TASK STATEMENT: Your job is to retype the whole listing exactly.

::::::::

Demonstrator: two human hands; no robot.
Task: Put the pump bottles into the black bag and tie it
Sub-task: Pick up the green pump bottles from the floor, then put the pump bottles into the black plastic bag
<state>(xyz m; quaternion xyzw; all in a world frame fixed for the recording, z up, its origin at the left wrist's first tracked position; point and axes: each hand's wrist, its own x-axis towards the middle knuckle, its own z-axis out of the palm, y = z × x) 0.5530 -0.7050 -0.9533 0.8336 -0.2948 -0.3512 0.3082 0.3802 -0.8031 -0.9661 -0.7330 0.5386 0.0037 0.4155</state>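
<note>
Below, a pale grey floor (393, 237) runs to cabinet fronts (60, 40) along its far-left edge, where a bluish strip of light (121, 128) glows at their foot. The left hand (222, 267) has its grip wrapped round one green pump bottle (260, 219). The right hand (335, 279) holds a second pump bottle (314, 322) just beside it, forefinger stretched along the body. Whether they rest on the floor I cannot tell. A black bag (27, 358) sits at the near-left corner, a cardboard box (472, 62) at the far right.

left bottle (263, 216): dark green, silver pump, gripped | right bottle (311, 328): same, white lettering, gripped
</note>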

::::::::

SOLUTION FOR THIS TASK:
Demonstrator: two human hands; no robot.
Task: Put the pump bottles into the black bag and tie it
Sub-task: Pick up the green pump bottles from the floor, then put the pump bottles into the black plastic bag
<state>(xyz m; quaternion xyzw; all in a world frame fixed for the recording, z up, its origin at the left wrist's first tracked position; point and axes: each hand's wrist, its own x-axis towards the middle knuckle, its own z-axis out of the palm, y = z × x) 0.5530 -0.7050 -0.9533 0.8336 -0.2948 -0.3512 0.3082 0.3802 -0.8031 -0.9661 -0.7330 0.5386 0.0037 0.4155</state>
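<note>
Below, a pale grey floor (393, 237) runs to cabinet fronts (60, 40) along its far-left edge, where a bluish strip of light (121, 128) glows at their foot. The left hand (222, 267) has its grip wrapped round one green pump bottle (260, 219). The right hand (335, 279) holds a second pump bottle (314, 322) just beside it, forefinger stretched along the body. Whether they rest on the floor I cannot tell. A black bag (27, 358) sits at the near-left corner, a cardboard box (472, 62) at the far right.

left bottle (263, 216): dark green, silver pump, gripped | right bottle (311, 328): same, white lettering, gripped
</note>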

What needed an answer now has one.